Les noyaux d'olive trouvent une nouvelle vie dans la fabrication de meubles, de revêtements de sol et d'asphalte
Autrefois principalement utilisées comme combustible issu de la biomasse, les noyaux d'olive deviennent aujourd'hui un matériau très prisé pour la fabrication de meubles durables, de panneaux d'intérieur, de produits de construction et de revêtements de sol à faible empreinte carbone.
On estime à 1,2 million de tonnes métriques la quantité de noyaux d’olive broyés, également appelés « pierres », générés chaque année lors de la transformation de l’huile d’olive, ce qui alimente un éventail croissant d’utilisations et une chaîne d’approvisionnement en pleine évolution.
Selon l’Association espagnole de la biomasse (Avebiom), bon nombre des plus grands moulins à huile d’olive d’Espagne séparent les noyaux du reste du marc, les utilisant pour produire de l’énergie thermique destinée au chauffage des moulins et de l’eau, ou les vendant comme combustible pour des chaudières industrielles.
Environ un tiers des noyaux sont nettoyés et traités afin de réduire leur teneur en humidité avant d’être vendus à un prix supérieur à celui des noyaux non raffinés, pour être utilisés comme combustible renouvelable dans les chaudières domestiques.
Cependant, un nombre croissant d’entreprises du secteur de l’huile d’olive transforment les noyaux en produits de construction et de design, répondant ainsi à la demande en matériaux de construction durables et tirant parti des propriétés distinctives de ce matériau.

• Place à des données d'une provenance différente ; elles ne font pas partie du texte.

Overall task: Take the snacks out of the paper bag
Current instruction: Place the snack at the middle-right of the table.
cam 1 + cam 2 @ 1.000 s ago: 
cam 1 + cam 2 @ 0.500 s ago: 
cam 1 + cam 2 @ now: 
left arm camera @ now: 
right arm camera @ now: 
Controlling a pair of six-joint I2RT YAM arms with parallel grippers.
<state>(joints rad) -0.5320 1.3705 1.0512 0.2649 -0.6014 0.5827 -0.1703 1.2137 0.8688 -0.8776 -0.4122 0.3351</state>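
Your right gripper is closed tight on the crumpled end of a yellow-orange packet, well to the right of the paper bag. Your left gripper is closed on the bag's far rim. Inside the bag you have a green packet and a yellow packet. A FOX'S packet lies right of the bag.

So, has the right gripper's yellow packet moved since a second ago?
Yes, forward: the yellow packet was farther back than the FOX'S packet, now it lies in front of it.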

« Notre intérêt pour la valorisation des résidus des moulins à huile d’olive découle d’un besoin réel auquel nous, producteurs uruguayens, sommes confrontés en raison de la teneur en huile relativement faible de nos fruits », a déclaré Martín Robaina, directeur d’Olivos de las Ánimas, à Olive Oil Times.
« C’est pourquoi nous avons pris conscience de la nécessité de mieux valoriser tous les sous-produits générés lors de la transformation », a-t-il ajouté. « Nous avons commencé à chercher des moyens de valoriser ces résidus en développant différentes applications pour ceux-ci. »
Il y a trois ans, ce producteur basé à Maldonado a fait l’acquisition d’une machine permettant de séparer les noyaux du reste du marc, avec l’intention initiale d’utiliser les noyaux comme biocarburant et le charbon actif pour filtrer les eaux usées du moulin à huile.
Alors qu’ils exploraient d’autres possibilités, Robaina et son associé, Marcelo Ortega, ont rencontré une personne qui travaillait avec de la résine et des déchets de bois recyclés.
« Nous lui avons présenté les noyaux d’olive pour voir s’il pensait qu’ils pouvaient servir à fabriquer des produits utiles », a expliqué M. Robaina. « C’est ainsi que nous avons progressivement commencé à développer une gamme de produits. »
« Nous avons commencé par des planches à découper, des assiettes et des dessous-de-verre », a-t-il ajouté. « Aujourd’hui, nous nous lançons également dans la conception de revêtements de sol et de murs. »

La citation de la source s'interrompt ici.